My goal here is to use ibis as the dataframe engine :) and expose it as I imagined in the initial post. so whenever users want to interact with dataset via dataframes, they get ibis client, if they want to interact via sql they get (more or less) dbapi connection. the interface is partially inspired by what duckdb does. what is your take on this? maybe I go to far with hiding what is really under the hood.

rudolfix commented 2 months ago

@zilto

With dlt and Ibis involve, we need to set explicit behaviors to open/close connections. For instance, how should Ibis behave if the dlt Pipeline closes its connection? I see there is a .native_connection attribute (ref), but I had trouble keeping the connection open if assigning it to ibis_connection.con

here we could to two things:

pass the credentials to ibis, not the open connection. this needs more work unfortunately, in most cases credentials will match (connection string) but then ibis will manage connections itself. this will also cover all weird cases with multithreaded code etc. right?
we could change sql_client interface to "borrow" connection to external object that will be responsible for managing it and sql_client goes into closed state. something like rust does...

zilto commented 2 months ago

Doing ELT

With Extract, Transform, Load (ETL) as a frame of reference, a dlt pipeline does EL and the first valuable integration would be adding T with Ibis. A core value prop of Ibis is executing transformations directly on the backend where you loaded data and potentially returning results in-memory.

To make this possible:

Ibis needs to connect to the backend (one of your two solution, Ibis team will be more helpful here)
dlt needs to tell Ibis where the data is. For example, while working on Hamilton, I found dlt stores data in specific duckdb schema/database (ref). Note that this Ibis API is currently changing

^This is where there's immediate value, just needs a bit of coordination

Doing ETL

I'm now more familiar about the dlt internals (extract, normalize, transform), using the loader_file_format="parquet" we effectively have E -> parquet -> L. @rudolfix is this why there was mention of parquet? We could effectively load extracted data in batch or streaming via Ibis T between dlt's E and L steps.

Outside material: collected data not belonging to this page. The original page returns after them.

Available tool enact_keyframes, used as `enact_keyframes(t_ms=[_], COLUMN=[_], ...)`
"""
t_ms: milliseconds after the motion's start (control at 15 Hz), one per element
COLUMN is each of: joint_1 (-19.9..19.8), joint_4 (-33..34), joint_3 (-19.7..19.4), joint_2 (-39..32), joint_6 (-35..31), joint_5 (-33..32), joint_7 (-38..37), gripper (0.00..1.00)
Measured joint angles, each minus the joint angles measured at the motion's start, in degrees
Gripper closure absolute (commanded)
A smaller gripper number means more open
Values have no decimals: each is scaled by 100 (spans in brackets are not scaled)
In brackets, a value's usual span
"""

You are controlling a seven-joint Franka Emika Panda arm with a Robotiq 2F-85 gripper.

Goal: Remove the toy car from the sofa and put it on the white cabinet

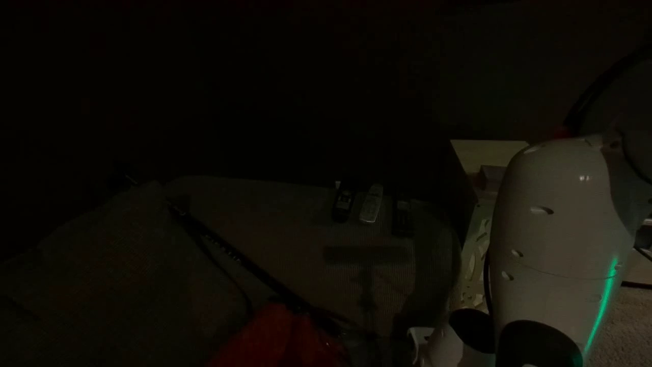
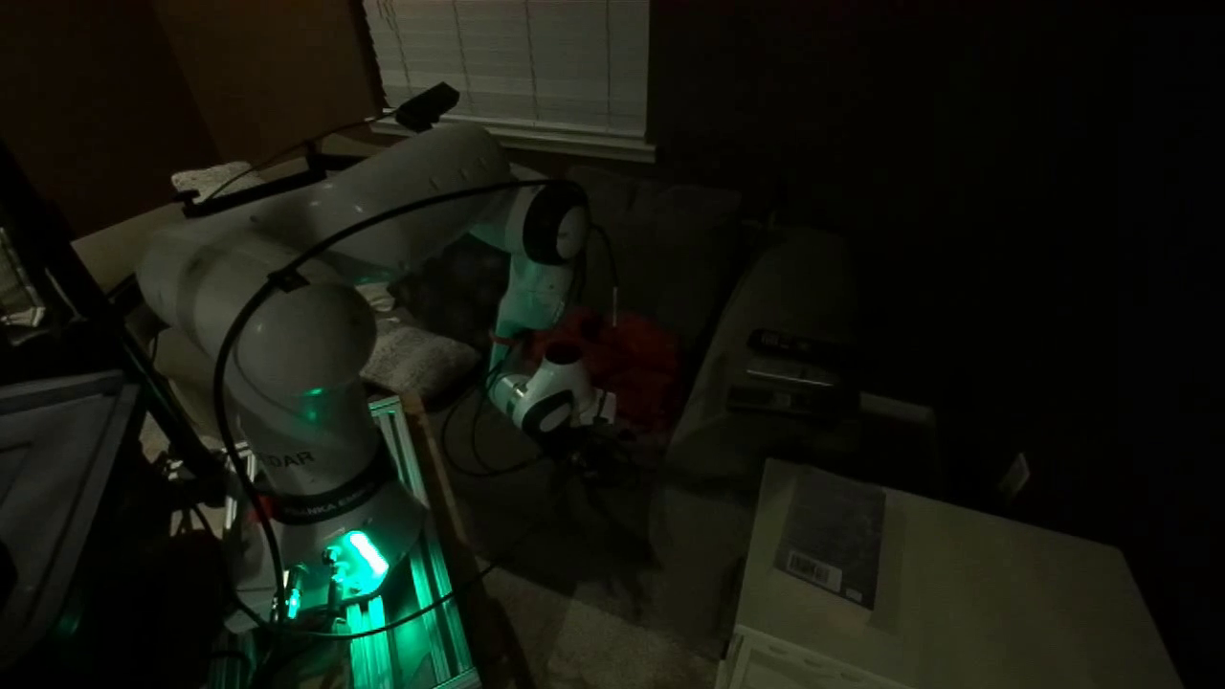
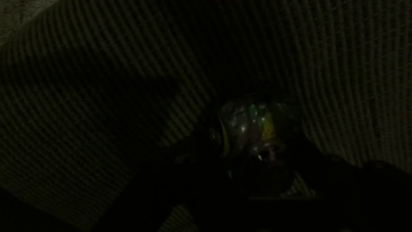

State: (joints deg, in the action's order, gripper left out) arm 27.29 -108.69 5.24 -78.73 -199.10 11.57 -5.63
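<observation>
Super dark sofa [image 3: 354,74], gripper [image 3: 254,138] straddling a toy car [image 3: 262,124].
Can't tell if it's clamped or loose tbh; barcoded package [image 2: 833,531] on the white cabinet [image 2: 1014,584], near the sofa-side corner.

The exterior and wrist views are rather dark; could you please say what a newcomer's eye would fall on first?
Probably, in an exterior view, the bright green light at the base of the white robot arm, then the red item beyond the arm's lower end and the pale window blind at the top. In the wrist view, the glinting, multicoloured toy car stands out between the dark jaws, seen against the ribbed sofa.
</observation>
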Motion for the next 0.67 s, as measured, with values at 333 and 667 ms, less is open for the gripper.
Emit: enact_keyframes(t_ms=[333, 667], joint_1=[-181, -565], joint_4=[-875, -2194], joint_3=[232, 803], joint_2=[524, 1597], joint_6=[-1781, -2743], joint_5=[115, 565], joint_7=[-188, -340], gripper=[60, 60])
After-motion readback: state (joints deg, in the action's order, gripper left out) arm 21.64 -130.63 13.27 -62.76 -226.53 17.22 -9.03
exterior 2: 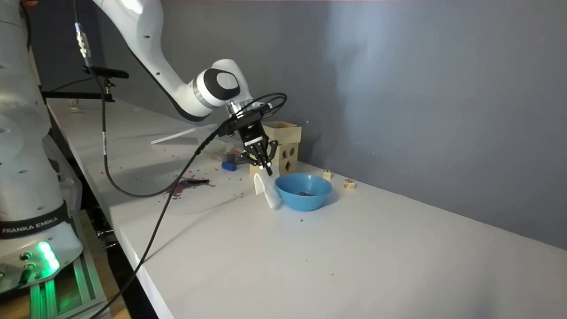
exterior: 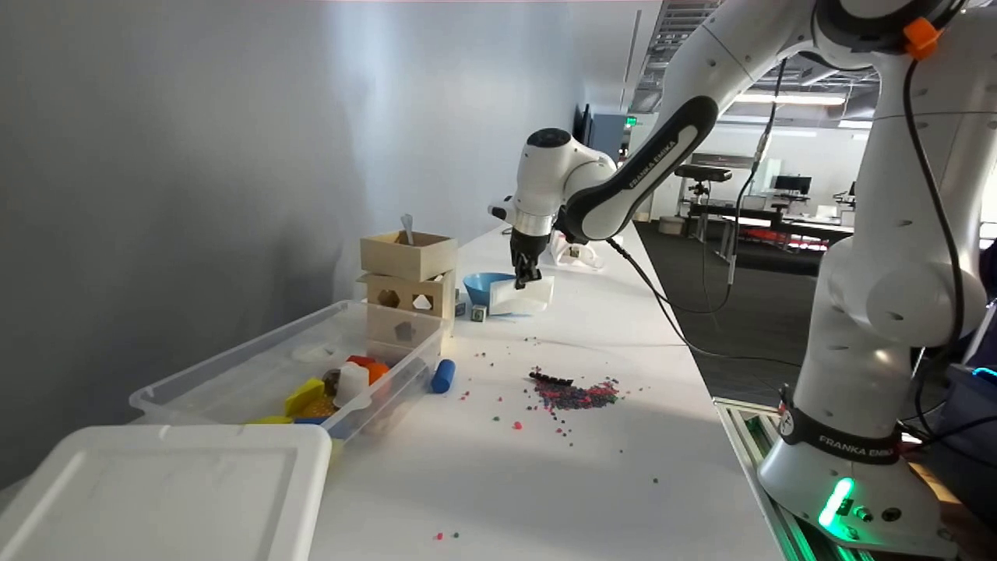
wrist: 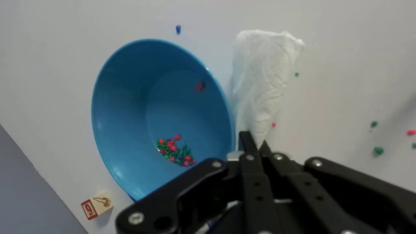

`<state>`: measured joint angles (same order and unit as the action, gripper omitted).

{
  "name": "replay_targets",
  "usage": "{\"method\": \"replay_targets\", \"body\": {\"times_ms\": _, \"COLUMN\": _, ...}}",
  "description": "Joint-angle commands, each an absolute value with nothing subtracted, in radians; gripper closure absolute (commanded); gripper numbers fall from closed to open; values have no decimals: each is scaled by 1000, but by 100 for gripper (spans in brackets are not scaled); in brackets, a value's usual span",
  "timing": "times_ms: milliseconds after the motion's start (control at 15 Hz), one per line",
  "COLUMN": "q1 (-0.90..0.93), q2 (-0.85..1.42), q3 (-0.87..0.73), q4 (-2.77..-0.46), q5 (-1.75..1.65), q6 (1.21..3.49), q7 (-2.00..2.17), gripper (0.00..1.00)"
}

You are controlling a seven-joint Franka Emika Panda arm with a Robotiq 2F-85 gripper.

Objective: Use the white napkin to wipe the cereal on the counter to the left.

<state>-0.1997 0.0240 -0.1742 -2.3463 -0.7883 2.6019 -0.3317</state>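
The pincer [wrist: 255,141] is pinching the white napkin [wrist: 265,74] by its upper edge, close beside the blue bowl [wrist: 122,94]. I think it is best to lift clear of the bowl first, then to press the napkin softly beside the cereal [exterior: 576,396], lying well apart on the counter [exterior: 545,487], and sweep slowly leftward.

A ceiling light [exterior: 802,99] glows above dark flooring [exterior: 767,327]; the wall [exterior: 195,195] is grey.
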Motion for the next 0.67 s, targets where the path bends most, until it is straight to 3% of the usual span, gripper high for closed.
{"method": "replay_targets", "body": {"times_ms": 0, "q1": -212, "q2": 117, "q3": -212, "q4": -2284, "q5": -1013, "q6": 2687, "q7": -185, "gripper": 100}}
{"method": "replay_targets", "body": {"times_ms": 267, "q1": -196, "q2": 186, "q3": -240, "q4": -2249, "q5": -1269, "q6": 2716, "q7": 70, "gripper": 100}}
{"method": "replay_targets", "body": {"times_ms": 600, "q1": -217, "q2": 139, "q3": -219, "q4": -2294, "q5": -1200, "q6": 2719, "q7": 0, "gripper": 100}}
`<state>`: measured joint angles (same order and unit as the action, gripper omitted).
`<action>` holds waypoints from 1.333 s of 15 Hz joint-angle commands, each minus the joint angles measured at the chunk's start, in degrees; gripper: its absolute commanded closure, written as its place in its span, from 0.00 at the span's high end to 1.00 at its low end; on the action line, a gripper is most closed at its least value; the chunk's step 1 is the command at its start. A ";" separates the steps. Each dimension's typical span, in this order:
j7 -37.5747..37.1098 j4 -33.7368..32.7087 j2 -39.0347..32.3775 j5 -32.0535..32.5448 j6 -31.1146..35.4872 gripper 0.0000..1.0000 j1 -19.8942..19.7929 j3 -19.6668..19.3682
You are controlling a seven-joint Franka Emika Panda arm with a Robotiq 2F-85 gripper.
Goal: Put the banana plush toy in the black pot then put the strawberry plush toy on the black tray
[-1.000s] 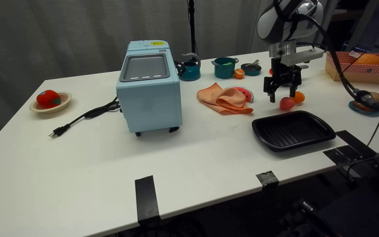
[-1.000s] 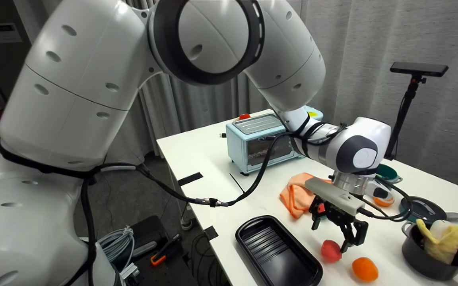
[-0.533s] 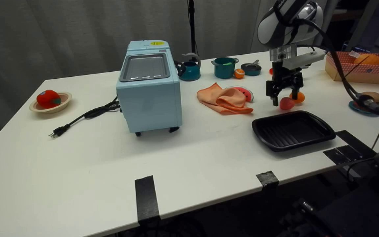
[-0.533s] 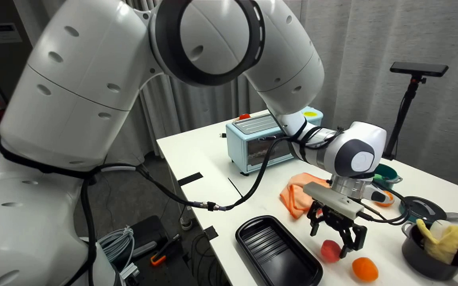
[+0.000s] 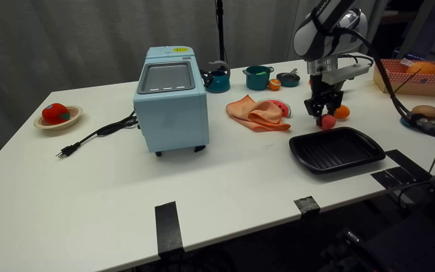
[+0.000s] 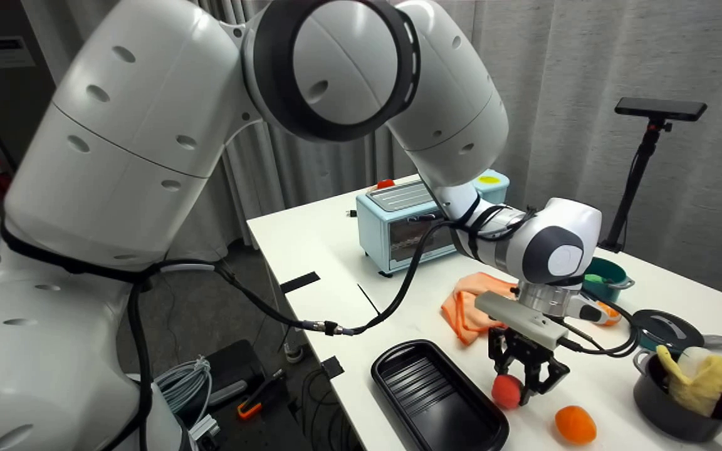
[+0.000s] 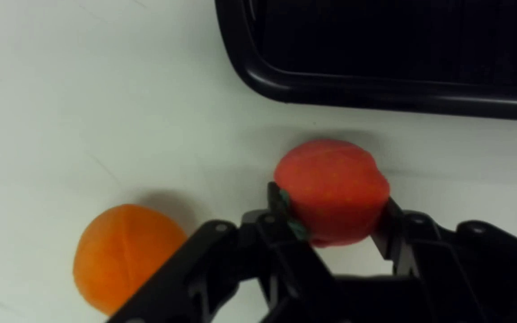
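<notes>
Bench (image 5: 108,196), all views; black tray (image 7: 375,92), upper right in the wrist view; black pot (image 6: 668,410), lower right in an exterior view; gripper (image 7: 330,208), lower right in the wrist view; banana plush toy (image 6: 699,385), inside the pot; strawberry plush toy (image 7: 332,184), clasped in the gripper.

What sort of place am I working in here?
Probably a robotics lab staging a mock kitchen: there's a large robot arm, a light-blue toaster oven and, as pretend food, the strawberry plush toy.
</notes>
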<state>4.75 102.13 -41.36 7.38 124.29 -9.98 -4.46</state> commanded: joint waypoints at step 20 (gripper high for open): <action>18.91 19.82 28.17 -8.73 2.36 0.04 -0.94 3.20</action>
<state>19.71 113.48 -20.12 0.38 124.88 -10.94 -2.17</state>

Ibis code is primarily about building "expressions" until an "execution operation" (e.g., insert data, return as dataframe). To start defining expressions, Ibis needs a table which can be an actual table on a backend, a memtable (ref) that you can load from pyarrow.Table (loader files), or even just a schema with table (ref). For you question about columns, this is cool because it means we could validate Ibis expression based on dlt schemas, without passing any data through

The dlt schema evolution / data contract + the Ibis and Substrait relational algebra could provide full lineage and granular "diff" and visibility over breaking changes

sh-rp commented 1 week ago

I have experimented a bit with this here: https://github.com/dlt-hub/dlt/pull/1491. There is no proper way to hand over native connections to ibis backends at the moment. For the moment I am getting the backends and just setting the .con property, but this does not work for most destinations, so there'd have to be some work on the ibis project to get this to work.

sh-rp commented 1 week ago

@lostmygithubaccount are there any plans to allow sharing of an open connection with ibis? You can see in my code that I am just setting the con property, but a lot of setup code that would run when executing do_connectwill actually not run in this case.

lostmygithubaccount commented 1 week ago

hi @sh-rp, let me try to pull in one of the more experienced engineers on the team -- some initial answers:

you can sometimes get the connection from the client connection, e.g.:

[ins] In [1]: import ibis

[ins] In [2]: con = ibis.get_backend()

[ins] In [3]: con
Out[3]: <ibis.backends.duckdb.Backend at 0x1081d5750>

[ins] In [4]: con.con
Out[4]: <duckdb.duckdb.DuckDBPyConnection at 0x10c8dbab0>

I don't know if using this while using Ibis at the same time is well-defined behavior

then there is an open issue w/ this ask: https://github.com/ibis-project/ibis/issues/8877

sh-rp commented 1 week ago

@lostmygithubaccount Ah yes, thanks for pointing me to that issue, that is exactly what I'd need. I'll comment there.